Sebab dalam Islam, penjaminan seseorang bisa bekerja dan menafkahi keluarganya itu dibebankan kepada negara orang perorang. Hingga mereka bisa memenuhi kebutuhan keluarganya dengan layak, bisa berupa modal, pendidikan ketrampilan dan lainnya. Hal ini masuk dalam mekanisme langsung negara dalam mengurangi pengangguran, pelonjakan harga dan yang lainnya.

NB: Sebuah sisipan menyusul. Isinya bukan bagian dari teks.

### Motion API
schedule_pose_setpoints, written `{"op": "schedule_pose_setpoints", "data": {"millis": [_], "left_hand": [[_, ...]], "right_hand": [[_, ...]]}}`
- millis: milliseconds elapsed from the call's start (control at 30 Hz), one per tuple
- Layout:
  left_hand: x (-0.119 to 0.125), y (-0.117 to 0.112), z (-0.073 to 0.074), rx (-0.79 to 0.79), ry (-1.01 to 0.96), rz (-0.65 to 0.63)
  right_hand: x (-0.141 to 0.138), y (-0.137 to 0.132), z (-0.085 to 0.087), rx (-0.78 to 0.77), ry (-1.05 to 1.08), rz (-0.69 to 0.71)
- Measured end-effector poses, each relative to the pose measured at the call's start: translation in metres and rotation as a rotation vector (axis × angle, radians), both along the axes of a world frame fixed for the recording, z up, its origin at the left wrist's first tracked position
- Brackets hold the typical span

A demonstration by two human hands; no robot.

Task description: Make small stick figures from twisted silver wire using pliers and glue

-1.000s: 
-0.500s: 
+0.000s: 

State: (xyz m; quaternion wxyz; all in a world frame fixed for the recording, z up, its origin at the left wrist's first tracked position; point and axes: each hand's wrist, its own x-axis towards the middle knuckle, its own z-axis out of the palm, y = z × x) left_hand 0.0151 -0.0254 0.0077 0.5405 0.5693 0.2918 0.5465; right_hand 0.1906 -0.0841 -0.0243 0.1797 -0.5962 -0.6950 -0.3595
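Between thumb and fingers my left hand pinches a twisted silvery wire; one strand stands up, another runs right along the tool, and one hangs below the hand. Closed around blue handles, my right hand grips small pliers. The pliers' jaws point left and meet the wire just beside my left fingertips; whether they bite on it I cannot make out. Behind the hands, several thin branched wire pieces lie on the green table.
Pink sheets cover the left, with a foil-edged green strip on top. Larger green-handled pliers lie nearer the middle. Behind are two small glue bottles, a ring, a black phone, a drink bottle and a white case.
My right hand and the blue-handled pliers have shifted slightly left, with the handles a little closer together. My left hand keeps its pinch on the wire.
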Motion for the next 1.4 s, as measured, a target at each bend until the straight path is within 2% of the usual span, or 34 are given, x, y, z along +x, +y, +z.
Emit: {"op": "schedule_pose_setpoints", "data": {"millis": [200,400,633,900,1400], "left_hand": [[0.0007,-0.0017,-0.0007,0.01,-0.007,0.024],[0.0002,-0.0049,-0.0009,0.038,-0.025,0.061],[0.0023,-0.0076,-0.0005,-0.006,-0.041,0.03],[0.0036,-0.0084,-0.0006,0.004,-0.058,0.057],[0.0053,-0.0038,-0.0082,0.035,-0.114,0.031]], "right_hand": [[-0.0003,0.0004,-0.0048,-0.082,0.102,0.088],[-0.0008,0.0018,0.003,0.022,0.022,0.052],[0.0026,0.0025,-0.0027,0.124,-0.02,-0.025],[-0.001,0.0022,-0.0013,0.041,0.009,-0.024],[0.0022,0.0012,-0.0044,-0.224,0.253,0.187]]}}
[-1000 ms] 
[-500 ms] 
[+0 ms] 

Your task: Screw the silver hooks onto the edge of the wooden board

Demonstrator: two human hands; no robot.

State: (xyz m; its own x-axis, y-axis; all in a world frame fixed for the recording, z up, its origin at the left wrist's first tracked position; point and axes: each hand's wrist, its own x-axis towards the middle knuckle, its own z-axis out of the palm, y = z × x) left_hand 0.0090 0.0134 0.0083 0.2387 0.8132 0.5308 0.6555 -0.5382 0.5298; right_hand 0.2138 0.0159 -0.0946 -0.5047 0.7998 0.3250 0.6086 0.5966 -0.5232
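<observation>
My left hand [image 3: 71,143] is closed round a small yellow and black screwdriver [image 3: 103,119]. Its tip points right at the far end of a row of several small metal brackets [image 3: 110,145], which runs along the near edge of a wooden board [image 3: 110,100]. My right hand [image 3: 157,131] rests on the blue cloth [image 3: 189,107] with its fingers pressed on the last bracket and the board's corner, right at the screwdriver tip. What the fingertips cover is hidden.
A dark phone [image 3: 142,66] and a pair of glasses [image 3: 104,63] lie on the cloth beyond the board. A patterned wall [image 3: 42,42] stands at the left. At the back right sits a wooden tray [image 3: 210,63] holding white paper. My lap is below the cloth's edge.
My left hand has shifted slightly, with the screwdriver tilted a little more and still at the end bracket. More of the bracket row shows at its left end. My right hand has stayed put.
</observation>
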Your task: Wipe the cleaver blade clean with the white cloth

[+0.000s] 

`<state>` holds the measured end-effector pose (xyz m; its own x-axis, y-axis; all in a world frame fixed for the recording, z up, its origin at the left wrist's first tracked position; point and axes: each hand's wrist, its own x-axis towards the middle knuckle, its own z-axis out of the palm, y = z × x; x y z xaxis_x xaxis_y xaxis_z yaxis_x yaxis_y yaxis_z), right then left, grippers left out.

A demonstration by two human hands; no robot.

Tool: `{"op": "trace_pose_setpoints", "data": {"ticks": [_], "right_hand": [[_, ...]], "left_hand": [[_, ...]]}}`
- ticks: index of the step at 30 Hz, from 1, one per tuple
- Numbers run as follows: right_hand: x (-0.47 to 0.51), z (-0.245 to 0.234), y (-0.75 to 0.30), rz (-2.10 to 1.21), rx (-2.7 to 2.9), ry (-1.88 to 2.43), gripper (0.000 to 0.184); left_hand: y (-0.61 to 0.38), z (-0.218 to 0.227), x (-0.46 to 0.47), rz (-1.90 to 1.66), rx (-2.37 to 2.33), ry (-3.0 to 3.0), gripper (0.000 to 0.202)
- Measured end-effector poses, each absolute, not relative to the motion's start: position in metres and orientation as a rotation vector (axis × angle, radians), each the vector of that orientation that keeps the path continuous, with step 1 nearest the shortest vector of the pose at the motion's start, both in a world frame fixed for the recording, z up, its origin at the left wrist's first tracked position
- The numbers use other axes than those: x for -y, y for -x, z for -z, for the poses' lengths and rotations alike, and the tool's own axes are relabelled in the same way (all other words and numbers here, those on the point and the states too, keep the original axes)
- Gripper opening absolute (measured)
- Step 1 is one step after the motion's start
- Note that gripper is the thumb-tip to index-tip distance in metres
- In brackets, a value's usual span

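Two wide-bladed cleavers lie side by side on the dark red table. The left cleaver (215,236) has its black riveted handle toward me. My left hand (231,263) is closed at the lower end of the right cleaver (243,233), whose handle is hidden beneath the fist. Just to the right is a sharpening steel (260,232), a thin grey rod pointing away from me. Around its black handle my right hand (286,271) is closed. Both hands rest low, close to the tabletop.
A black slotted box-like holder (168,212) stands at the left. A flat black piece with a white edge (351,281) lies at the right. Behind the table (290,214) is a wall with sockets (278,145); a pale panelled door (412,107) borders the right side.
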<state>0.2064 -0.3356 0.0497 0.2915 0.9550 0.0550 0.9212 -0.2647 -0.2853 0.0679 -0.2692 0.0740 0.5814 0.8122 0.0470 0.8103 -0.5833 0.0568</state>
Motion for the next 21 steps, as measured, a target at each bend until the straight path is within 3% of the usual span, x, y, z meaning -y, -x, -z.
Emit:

Keenam, edukasi negara kepada rakyatnya bahwa segala sesuatu yang bertentangan dengan syariat tak akan membawa kepada kebahagiaan apalagi kesejahteraan. Kenaikan harga yang terus berulang itu adalah bagian dari pengabaian negara dalam mengurusi rakyatnya. Terlebih ini bukan Ramadan, bulan dengan penuh keberkahan, pahala dan ampunan. Maka semestinya pemerintah mendorong rakyatnya untuk beribadah dengan tenang. Sebagaimana kaedah fikih" ma laa yatimu wajibu Illa bihi fahuwa wajibun" yang artinya seandainya suatu kewajiban itu tak bisa terlaksana karena ketiadaan sesuatu maka sesuatu itu menjadi wajib.Â
Ketenangan ibadah tak bisa diraih jika konsentrasi rakyat beralih pada pemenuhan kebutuhan pokok yang meroket, maka menjadikannya stabil hingga ke akar itu menjadi wajib. "Imam (Khalifah) adalah raa'in (pengurus rakyat) dan ia bertanggung jawab atas pengurusan rakyatnya." (HR al-Bukhari). Inilah dalil yang menguatkan fungsi seorang pemimpin bagi rakyatnya. Wallahu a'lam bish showab.